* [Required action]:
From the data below, return the exact lines starting at the line containing "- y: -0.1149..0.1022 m" and ending at the line containing "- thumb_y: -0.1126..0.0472", both included, and nothing else.

* [Source data]:
= Beginning of Section =

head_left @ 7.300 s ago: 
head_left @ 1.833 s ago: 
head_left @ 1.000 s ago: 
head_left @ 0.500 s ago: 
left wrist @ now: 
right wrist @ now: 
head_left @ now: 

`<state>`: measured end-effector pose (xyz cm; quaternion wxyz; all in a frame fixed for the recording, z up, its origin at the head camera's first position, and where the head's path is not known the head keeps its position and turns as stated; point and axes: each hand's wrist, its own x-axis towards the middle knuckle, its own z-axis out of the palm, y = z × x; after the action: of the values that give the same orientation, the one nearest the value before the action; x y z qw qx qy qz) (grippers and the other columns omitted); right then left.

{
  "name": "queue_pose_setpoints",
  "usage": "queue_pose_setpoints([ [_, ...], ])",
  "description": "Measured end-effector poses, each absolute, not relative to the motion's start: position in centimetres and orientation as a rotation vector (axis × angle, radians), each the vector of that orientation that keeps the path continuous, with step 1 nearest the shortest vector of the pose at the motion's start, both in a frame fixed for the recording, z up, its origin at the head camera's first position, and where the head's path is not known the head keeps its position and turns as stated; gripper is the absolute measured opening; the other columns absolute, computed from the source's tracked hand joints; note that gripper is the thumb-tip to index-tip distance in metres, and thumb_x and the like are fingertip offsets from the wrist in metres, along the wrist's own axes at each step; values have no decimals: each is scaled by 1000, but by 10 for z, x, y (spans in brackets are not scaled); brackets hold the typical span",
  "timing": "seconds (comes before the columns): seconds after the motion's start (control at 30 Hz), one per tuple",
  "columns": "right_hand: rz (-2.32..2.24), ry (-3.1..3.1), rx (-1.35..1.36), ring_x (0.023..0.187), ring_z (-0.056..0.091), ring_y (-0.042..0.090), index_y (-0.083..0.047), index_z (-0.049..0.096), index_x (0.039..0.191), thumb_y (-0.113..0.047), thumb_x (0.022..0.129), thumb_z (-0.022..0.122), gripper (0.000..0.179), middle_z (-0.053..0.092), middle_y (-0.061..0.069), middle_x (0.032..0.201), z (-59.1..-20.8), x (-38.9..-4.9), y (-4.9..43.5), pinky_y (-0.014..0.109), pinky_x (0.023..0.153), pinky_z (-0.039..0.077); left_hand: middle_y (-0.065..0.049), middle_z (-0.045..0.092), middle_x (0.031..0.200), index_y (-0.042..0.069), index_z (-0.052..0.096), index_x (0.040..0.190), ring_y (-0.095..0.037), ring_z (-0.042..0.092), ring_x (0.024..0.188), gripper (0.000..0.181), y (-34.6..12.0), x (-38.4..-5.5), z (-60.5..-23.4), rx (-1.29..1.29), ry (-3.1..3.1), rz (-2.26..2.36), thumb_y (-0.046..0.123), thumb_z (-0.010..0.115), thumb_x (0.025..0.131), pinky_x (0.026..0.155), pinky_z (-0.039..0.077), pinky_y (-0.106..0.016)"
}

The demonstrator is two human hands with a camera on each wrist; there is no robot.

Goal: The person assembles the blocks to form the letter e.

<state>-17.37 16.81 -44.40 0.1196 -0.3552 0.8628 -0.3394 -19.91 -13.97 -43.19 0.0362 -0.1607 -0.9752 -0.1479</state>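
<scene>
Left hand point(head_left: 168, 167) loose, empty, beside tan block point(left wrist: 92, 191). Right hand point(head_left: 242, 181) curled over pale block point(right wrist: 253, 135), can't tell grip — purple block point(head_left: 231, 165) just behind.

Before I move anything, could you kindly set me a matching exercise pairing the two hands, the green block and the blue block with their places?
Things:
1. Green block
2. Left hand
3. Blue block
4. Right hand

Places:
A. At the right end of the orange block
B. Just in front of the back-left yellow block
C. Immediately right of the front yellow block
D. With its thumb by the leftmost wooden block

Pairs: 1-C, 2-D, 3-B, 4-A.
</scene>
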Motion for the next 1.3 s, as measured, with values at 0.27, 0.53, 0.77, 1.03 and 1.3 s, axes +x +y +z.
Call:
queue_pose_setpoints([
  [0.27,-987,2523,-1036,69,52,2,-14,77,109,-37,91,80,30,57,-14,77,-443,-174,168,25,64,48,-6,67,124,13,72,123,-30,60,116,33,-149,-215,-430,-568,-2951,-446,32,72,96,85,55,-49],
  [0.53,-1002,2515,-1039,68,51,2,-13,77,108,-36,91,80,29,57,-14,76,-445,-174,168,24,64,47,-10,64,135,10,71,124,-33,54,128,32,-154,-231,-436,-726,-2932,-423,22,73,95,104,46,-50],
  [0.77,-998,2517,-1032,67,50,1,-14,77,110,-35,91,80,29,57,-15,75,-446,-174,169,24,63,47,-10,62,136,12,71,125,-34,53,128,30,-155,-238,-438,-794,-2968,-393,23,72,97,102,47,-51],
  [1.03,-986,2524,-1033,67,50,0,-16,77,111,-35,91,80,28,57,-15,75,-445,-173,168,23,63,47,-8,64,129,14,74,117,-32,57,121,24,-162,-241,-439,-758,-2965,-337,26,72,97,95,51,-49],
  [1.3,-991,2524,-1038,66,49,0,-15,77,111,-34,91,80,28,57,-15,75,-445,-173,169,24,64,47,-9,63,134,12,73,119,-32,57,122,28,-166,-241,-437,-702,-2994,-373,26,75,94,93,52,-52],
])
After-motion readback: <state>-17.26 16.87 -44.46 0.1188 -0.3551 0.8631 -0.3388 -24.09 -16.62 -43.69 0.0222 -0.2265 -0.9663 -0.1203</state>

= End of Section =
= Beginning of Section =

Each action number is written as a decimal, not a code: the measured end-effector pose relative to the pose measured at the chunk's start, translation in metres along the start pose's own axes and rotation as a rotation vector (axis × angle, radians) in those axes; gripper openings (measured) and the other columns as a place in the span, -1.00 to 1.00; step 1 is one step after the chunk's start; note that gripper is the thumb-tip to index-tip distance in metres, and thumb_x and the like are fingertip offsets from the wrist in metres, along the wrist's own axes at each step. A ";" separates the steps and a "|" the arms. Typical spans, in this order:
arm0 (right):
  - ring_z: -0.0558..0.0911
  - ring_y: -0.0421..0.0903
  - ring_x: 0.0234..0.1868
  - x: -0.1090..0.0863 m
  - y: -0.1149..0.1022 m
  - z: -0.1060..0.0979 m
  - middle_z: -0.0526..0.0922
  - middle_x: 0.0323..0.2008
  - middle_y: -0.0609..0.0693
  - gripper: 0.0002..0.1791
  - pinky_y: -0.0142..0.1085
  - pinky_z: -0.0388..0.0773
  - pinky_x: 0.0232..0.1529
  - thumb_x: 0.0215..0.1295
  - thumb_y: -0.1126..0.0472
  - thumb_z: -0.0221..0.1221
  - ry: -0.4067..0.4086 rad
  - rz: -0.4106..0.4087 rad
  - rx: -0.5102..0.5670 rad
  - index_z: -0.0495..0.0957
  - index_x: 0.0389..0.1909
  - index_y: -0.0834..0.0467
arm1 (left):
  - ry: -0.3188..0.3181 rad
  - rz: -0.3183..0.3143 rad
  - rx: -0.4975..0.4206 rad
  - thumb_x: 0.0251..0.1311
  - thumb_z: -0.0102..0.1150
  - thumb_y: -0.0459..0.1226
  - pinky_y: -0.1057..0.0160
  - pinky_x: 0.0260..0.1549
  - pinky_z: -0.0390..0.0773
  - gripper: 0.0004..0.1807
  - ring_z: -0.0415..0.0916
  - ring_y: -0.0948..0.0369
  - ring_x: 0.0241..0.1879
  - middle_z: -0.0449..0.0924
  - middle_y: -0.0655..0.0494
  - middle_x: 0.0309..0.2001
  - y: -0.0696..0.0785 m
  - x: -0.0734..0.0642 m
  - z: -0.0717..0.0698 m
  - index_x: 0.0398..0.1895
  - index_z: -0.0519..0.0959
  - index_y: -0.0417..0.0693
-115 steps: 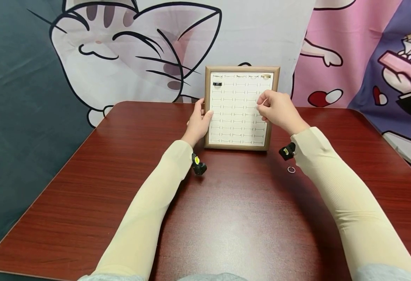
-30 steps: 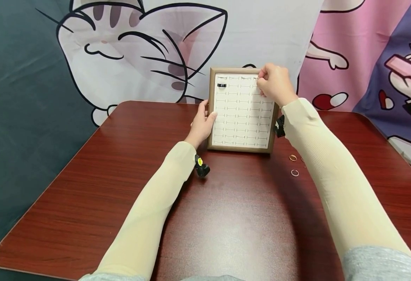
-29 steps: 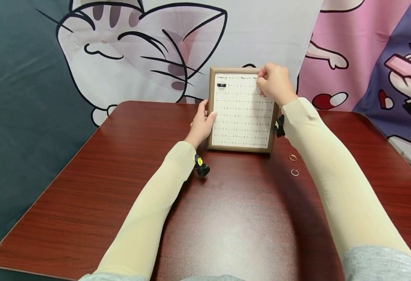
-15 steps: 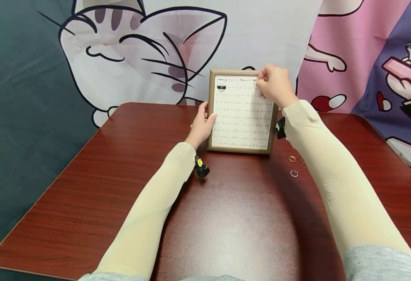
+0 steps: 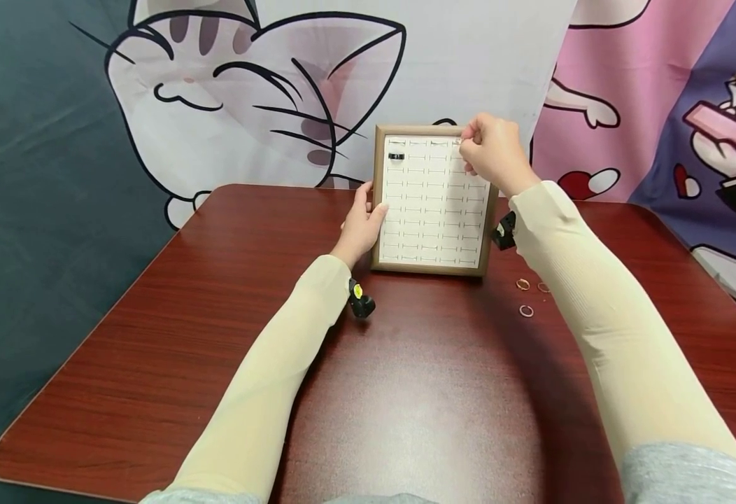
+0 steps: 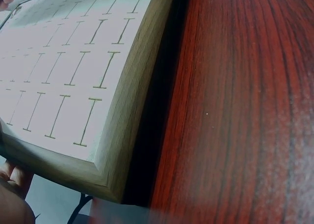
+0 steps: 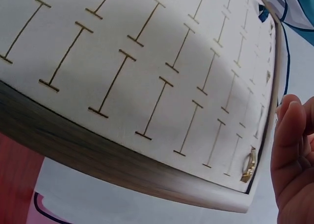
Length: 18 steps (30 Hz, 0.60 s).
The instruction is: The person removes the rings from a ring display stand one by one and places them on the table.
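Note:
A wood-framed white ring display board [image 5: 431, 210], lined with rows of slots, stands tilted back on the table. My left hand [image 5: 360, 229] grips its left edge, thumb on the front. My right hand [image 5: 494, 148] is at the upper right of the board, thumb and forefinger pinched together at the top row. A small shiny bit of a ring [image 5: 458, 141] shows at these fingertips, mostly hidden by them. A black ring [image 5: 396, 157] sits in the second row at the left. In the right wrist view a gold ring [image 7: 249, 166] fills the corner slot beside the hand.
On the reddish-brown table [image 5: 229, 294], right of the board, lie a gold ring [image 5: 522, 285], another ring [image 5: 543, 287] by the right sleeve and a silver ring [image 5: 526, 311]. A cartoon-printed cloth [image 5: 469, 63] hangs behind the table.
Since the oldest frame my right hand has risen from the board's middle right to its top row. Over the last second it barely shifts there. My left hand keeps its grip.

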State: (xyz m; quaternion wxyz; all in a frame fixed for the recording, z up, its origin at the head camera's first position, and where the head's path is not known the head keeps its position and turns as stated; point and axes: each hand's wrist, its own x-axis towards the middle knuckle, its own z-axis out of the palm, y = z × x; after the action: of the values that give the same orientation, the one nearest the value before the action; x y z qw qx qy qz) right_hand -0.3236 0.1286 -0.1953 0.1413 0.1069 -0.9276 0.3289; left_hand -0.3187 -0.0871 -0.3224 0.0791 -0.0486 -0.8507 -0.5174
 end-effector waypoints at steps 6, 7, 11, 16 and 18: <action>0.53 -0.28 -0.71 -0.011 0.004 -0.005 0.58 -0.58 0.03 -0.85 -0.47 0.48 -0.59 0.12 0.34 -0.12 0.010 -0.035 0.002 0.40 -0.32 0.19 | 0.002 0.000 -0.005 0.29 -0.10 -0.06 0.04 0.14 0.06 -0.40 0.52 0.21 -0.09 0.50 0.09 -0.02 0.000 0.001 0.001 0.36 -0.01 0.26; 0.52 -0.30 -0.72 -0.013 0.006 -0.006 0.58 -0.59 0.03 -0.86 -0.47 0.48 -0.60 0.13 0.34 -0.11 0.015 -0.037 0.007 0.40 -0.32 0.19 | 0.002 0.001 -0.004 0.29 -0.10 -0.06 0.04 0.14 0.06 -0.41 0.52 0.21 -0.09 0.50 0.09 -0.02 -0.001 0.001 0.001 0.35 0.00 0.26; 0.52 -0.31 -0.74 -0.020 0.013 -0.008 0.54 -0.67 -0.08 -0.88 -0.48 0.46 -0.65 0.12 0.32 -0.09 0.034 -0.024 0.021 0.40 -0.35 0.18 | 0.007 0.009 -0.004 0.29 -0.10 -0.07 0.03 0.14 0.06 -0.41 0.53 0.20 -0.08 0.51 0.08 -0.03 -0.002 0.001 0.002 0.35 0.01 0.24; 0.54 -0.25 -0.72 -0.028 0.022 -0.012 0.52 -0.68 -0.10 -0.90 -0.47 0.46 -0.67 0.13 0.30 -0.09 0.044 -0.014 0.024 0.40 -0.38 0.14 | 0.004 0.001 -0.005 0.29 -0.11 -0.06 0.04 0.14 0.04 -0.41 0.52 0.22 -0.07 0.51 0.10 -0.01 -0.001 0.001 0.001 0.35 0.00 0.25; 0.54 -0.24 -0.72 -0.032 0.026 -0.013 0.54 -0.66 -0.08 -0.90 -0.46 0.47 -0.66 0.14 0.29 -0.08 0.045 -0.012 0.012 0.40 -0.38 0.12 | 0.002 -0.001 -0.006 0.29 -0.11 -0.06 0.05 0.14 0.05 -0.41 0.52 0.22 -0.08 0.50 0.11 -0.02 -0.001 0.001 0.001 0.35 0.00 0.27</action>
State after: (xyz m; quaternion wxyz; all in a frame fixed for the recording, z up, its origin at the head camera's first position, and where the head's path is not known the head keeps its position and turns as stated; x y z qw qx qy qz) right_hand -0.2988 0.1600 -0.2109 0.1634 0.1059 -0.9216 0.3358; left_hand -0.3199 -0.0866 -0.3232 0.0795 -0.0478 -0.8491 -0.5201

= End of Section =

* [Expected answer]:
  - y: -0.1149..0.1022 m
  - z: -0.1060..0.0979 m
  - middle_z: -0.0526..0.0922
  - middle_x: 0.0323..0.2008
  - middle_y: -0.0609..0.0693
  - gripper: 0.0002..0.1791
  - pinky_y: -0.0142..0.1085
  - pinky_z: -0.0388..0.0773
  - pinky_x: 0.0232..0.1529
  - thumb_x: 0.0215..0.1295
  - thumb_y: -0.1126..0.0472

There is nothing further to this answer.